Leuthold Core Investment (LCORX), February 2016

By David Snowball

Objective and strategy

Leuthold Core pursues capital appreciation and income through the use of tactical asset allocation. Their objective is to avoid significant loss of capital and deliver positive absolute returns while assuming lower risk exposure and lower relative volatility than the S&P 500. Assets are allocated among stocks and ADRs, corporate and government bonds, REITs, commodities, an equity hedge and cash. At one time, the fund’s commodity exposure included direct ownership of physical commodities. Portfolio asset class weightings change as conditions do; exposure is driven by models that determine each asset class’s relative and absolute attractiveness. Equity and fixed-income exposure each range from 30-70% of the portfolio. At the end of 2013, equities comprised 67% of the portfolio. At the end of 2015, 55% of the portfolio was invested in “long” equity positions and 17% was short, for a net exposure under 40%.

Adviser

Leuthold Weeden Capital Management (LWCM). The Leuthold Group began in 1981 as an institutional investment research firm. Their quantitative analyses eventually came to track several hundred factors, some with data dating back to the Great Depression. In 1987, they founded LWCM to direct investment portfolios using the firm’s financial analyses. They manage $1.6 billion through five mutual funds, separate accounts and limited partnerships.

Manager

Doug Ramsey, Chun Wang, Jun Zhu and Greg Swenson. Mr. Ramsey joined Leuthold in 2005 and is their chief investment officer. Mr. Swenson joined Leuthold in 2006 from FactSet Research. Ms. Zhu came to Leuthold in 2008 after earning an MBA from the Applied Security Analysis Program at the University of Wisconsin-Madison. While there, she co-managed a $60 million university endowment fund run by students at the program. Mr. Wang joined in 2009 after a stint with a Hong Kong-based hedge fund and serving as director of research for Ned Davis Research. Collectively the team shares responsibility for testing and refining the firm’s quantitative models and for managing four of their five funds, Grizzly Short (GRZZX) excepted.

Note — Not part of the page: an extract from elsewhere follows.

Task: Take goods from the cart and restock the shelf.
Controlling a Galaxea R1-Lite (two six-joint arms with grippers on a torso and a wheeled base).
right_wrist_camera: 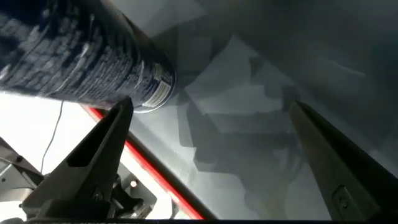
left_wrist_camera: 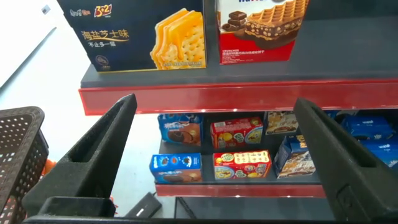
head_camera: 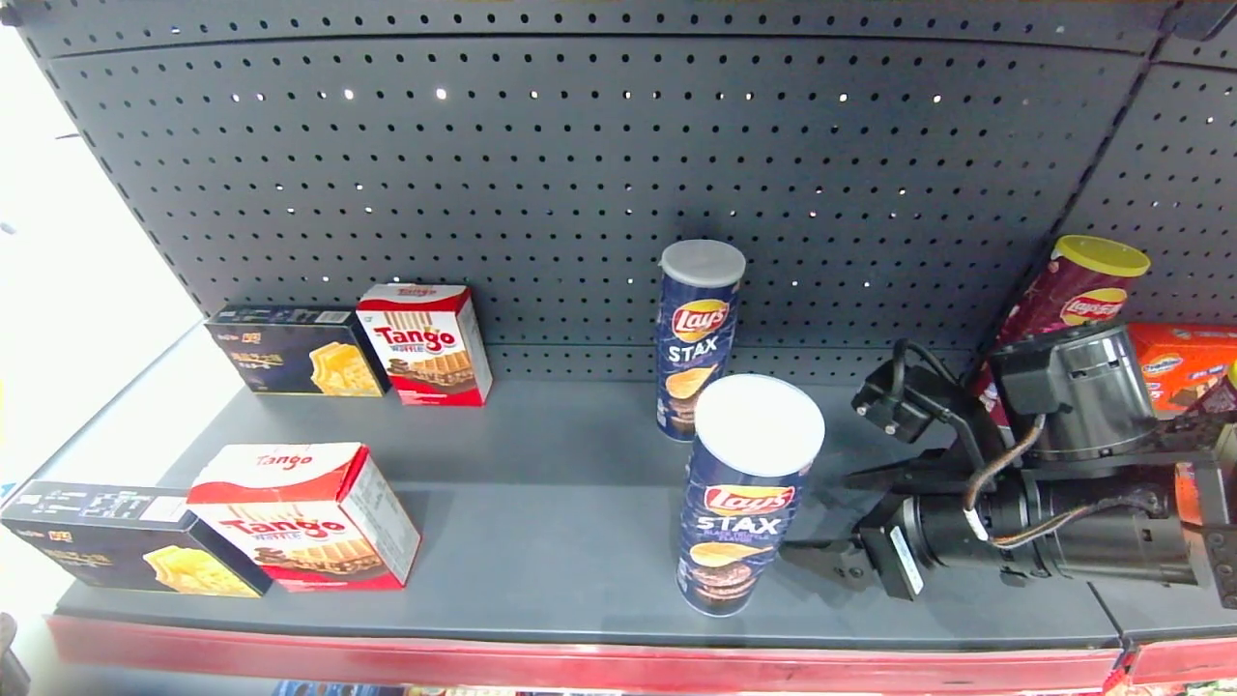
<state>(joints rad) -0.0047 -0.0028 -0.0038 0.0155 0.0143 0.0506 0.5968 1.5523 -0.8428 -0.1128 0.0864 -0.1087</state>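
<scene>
The front blue can (head_camera: 739, 503) stands upright on the shelf (head_camera: 541, 527), close to its red front edge. The right jaws, on the right arm (head_camera: 1044, 527), lie just beside the can on its right, spread wide with nothing between them. I judge the can as set down and the step in hand as getting clear of it. A tall, narrow can this near the edge would likely tip at a light knock. The jaws are best kept fully spread and drawn straight away from it, level with the shelf. They should not swing towards it or towards the maroon can (head_camera: 1073, 290) leaning behind the arm. Farther back, a second blue can (head_camera: 698, 333) stands by the pegboard (head_camera: 541, 193).

The right wrist view adds the close clearance: one jaw tip sits right by the can's base rim, and whether it touches I cannot tell. The left wrist view adds the space under the shelf. There the left jaws are wide open and empty, below the red lip, with the cart basket (left_wrist_camera: 18, 155) to one side and stocked lower shelves (left_wrist_camera: 239, 152) beyond. It also faces the fronts of the dark box (left_wrist_camera: 146, 34) and the wafer box (left_wrist_camera: 261, 28), which the head view shows from above
</scene>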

Strategy capacity and closure

About $5 billion. Core was hard-closed in 2006 when it reached $2 billion in assets. That decision was driven by limits imposed by the manager’s ability to take a meaningful position in the smallest of the 155 industry groups (e.g. industrial gases) that they then targeted. Following Steve Leuthold’s retirement to lovely Bar Harbor, Maine, the managers studied and implemented a couple refinements to the strategy (somewhat fewer but larger industry groups, somewhat less concentration) that gave the strategy a bit more capacity.

Management’s stake in the fund

Three of the fund’s four managers have investments in the fund, ranging from Mr. Swenson’s $50,000 – 100,000 on the low end to Mr. Ramsey at over $1 million on the high end. All four of the fund’s trustees have substantial investments either directly in the fund or in a separately-managed account whose strategy mirrors the fund’s.

Opening date

November 20, 1995.

Minimum investment

$10,000, reduced to $1,000 for IRAs. The minimum for the institutional share class (LCRIX) is $1,000,000.

Expense ratio

1.16% on assets of $871 million, as of January 2016.

Comments

Leuthold Core Investment was the original tactical asset allocation fund. While other, older funds changed their traditional investment strategies to become tactical allocation funds when they came in vogue three or four years ago, Leuthold Core has pursued the same discipline for two decades.

Core exemplifies their corporate philosophy: “Our definition of long-term investment success is making money . . . and keeping it.”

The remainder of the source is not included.